2016-07-07 Thread Eric Anholt
Mario Kleiner  writes:

> Precise vblank timestamping is implemented via the
> usual scanout position based method. On VC4 the
> pixelvalves PV do not have a scanout position
> register. Only the hardware video scaler HVS has a
> similar register which describes which scanline for
> the output is currently composited and stored in the
> HVS fifo for later consumption by the PV.
>
> This causes a problem in that the HVS runs at a much
> faster clock (system clock / audio gate) than the PV
> which runs at video mode dot clock, so the unless the
> fifo between HVS and PV is full, the HVS will progress
> faster in its observable read line position than video
> scan rate, so the HVS position reading can't be directly
> translated into a scanout position for timestamp correction.
>
> Additionally when the PV is in vblank, it doesn't consume
> from the fifo, so the fifo gets full very quickly and then
> the HVS stops compositing until the PV enters active scanout
> and starts consuming scanlines from the fifo again, making
> new space for the HVS to composite.
>
> Therefore a simple translation of HVS read position into
> elapsed time since (or to) start of active scanout does
> not work, but for the most interesting cases we can still
> get useful and sufficiently accurate results:
>
> 1. The PV enters active scanout of a new frame with the
>fifo of the HVS completely full, and the HVS can refill
>any fifo line which gets consumed and thereby freed up by
>the PV during active scanout very quickly. Therefore the
>PV and HVS work effectively in lock-step during active
>scanout with the fifo never having more than 1 scanline
>freed up by the PV before it gets refilled. The PV's
>real scanout position is therefore trailing the HVS
>compositing position as scanoutpos = hvspos - fifosize
>and we can get the true scanoutpos as HVS readpos minus
>fifo size, so precise timestamping works while in active
>scanout, except for the last few scanlines of the frame,
>when the HVS reaches end of frame, stops compositing and
>the PV catches up and drains the fifo.
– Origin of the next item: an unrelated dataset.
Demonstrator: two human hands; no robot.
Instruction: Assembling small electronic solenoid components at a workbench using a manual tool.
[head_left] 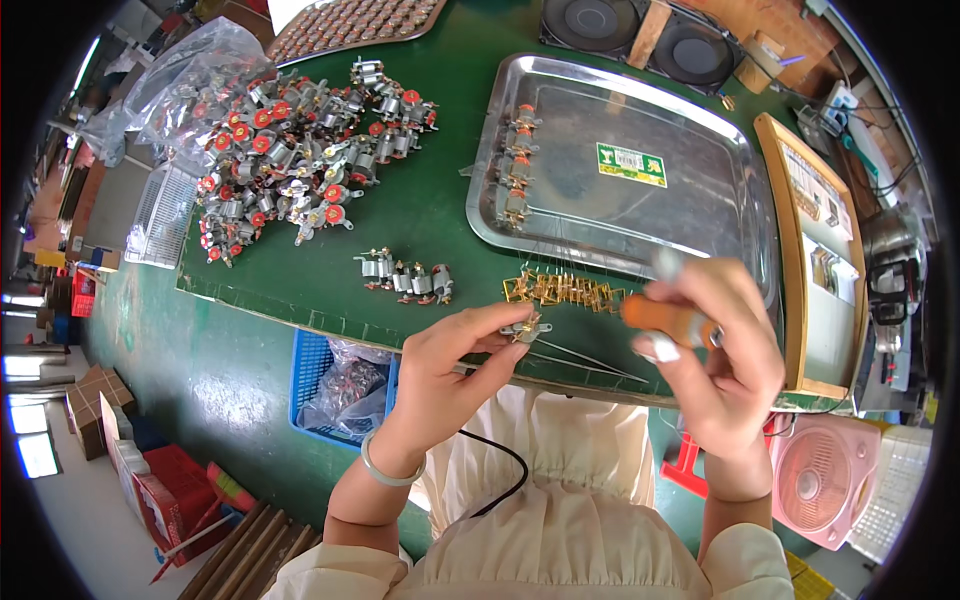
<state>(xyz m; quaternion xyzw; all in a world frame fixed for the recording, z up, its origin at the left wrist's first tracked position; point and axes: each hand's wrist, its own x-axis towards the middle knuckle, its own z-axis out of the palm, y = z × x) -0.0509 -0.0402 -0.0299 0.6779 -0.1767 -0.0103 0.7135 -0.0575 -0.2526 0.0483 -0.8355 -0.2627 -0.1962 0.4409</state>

This special case
>would only introduce minor errors though.
>
> 2. If we are in vblank, then we can only guess something
>reasonable. If called from vblank irq, we assume the irq is
>usually dispatched with minimum delay, so we can take a
>timestamp taken at entry into the vblank irq handler as a
>baseline and then add a full vblank duration until the
>guessed start of active scanout. As irq dispatch is usually
>pretty low latency this works with relatively low jitter and
>good results.
>
>If we aren't called from vblank then we could be anywhere
>within the vblank interval, so we return a neutral result,
>simply the current system timestamp, and hope for the best.
>
> Measurement shows the generated timestamps to be rather precise,
> and at least never off more than 1 vblank duration worst-case.
>
> Limitations: Doesn't work well yet for interlaced video modes,
>  therefore disabled in interlaced mode for now.
>
> Signed-off-by: Mario Kleiner 
> ---
>  drivers/gpu/drm/vc4/vc4_crtc.c | 143 
> +
>  drivers/gpu/drm/vc4/vc4_drv.c  |   2 +
>  drivers/gpu/drm/vc4/vc4_drv.h  |   7 ++
>  drivers/gpu/drm/vc4/vc4_regs.h |   4 ++
>  4 files changed, 156 insertions(+)
>
> diff --git a/drivers/gpu/drm/vc4/vc4_crtc.c b/drivers/gpu/drm/vc4/vc4_crtc.c
> index c82d468..c75166e 100644
> --- a/drivers/gpu/drm/vc4/vc4_crtc.c
> +++ b/drivers/gpu/drm/vc4/vc4_crtc.c

> +int vc4_crtc_get_scanoutpos(struct drm_device *dev, unsigned int crtc_id,
> + unsigned int flags, int *vpos, int *hpos,
> + ktime_t *stime, ktime_t *etime,
> + const struct drm_display_mode *mode)
> +{
...
> + /* This is the offset we need for translating hvs -> pv scanout pos. */
> + /* XXX Find proper formula from hw docs instead of guesstimating? */
> + fifo_lines = 2048 * 7 / mode->crtc_hdisplay;

You got the math really close here!

The COB is laid out as:
4 * 512-pixel, 4 byte per pixel SRAMs
4 * 4672-pixel, 3 byte per pixel SRAMs

The first 4 get allocated for the transposer (fifo 2) for writeback to
memory (which we don't support yet).  Display FIFO 1 (HDMI) gets 1920 *
7 + 16 pixels after that.  Display FIFO 0 gets the rest.  You can see
the current values in the DISPBASE registers (which we should probably
be initializing at boot, if we ever want to support powering on without
the firmware!)  DISPBASE has base address (in units of pixels) in the
low 16 bits, and the last included pixel in the top 16.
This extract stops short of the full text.